# SSRIs That Don't Cause Insomnia?



## hack646 (Jun 11, 2011)

I was recently prescribed lexapro for GAD and took it for about a week and every day I was on it I had terrible insomnia. Would wake up in the middle of the night feeling like I ingested a bunch of caffeine and It would be impossible for me to fall back to sleep. Since I've never had problems with insomnia before I can only attribute it the lexapro. Do you guys know of any SSRIs or similar drugs to treat GAD that dont have insomnia as a major side effect?


----------



## metamorphosis (Dec 18, 2008)

Statistically, the more activating SSRI's tend to be fluoxetine and sertraline. Escitalopram tends to be more neutral.
Citalopram, the double isomer of escitalopram, usually has more side effects.
The more sedating one is paroxetine.

Again everyone's reactions to the drugs can be different.


----------



## basuraeuropea (Jul 25, 2012)

metamorphosis said:


> Statistically, the more activating SSRI's tend to be fluoxetine and sertraline. Escitalopram tends to be more neutral.
> Citalopram, the double isomer of escitalopram, usually has more side effects.
> The more sedating one is paroxetine.
> 
> Again everyone's reactions to the drugs can be different.

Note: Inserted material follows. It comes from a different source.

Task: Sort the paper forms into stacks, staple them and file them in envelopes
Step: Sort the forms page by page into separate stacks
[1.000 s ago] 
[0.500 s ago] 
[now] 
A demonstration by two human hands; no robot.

fluvoxamine is about as sedating as paroxetine.

no word on vilazodone.


----------



## istayhome (Apr 4, 2012)

If you've only been on it a week, insomnia is a pretty common side effect fir the first couple weeks as you adjust to the medication. It will disappear if that's the case. If you've been on it 1-2 months the switch to different med. I can't really recommend any particular SS(N)RI because none of them worked for me.

If you've only been on it a week, stick it out for a few more to see if it works. If the side effects become unbearable then call your doctor to try a different medication or start on a lower dose.


----------



## Inshallah (May 11, 2011)

As weird as it may sound, the sedation level won't necessarily decide how much insomnia you'll get. I had the worst insomnia on Paroxetine...


----------



## swim (Apr 4, 2011)

paroxetine and fluoxetine don't cause insomnia, citalopram and escitalopram do because they are more activating, zoloft I don't know.


----------



## CD700 (Apr 22, 2010)

They are all ****
Activating VS non- Activating SSRI....someone show me the difference
At the end of the day I know Paxil is what you are after


----------



## hack646 (Jun 11, 2011)

What about SNRIs, tricyclics, and tetracyclics. It think I read somewhere that the latter two classes don't cause insomnia. Are any of those effective for treating GAD?


----------



## istayhome (Apr 4, 2012)

hack646 said:


> What about SNRIs, tricyclics, and tetracyclics. It think I read somewhere that the latter two classes don't cause insomnia. Are any of those effective for treating GAD?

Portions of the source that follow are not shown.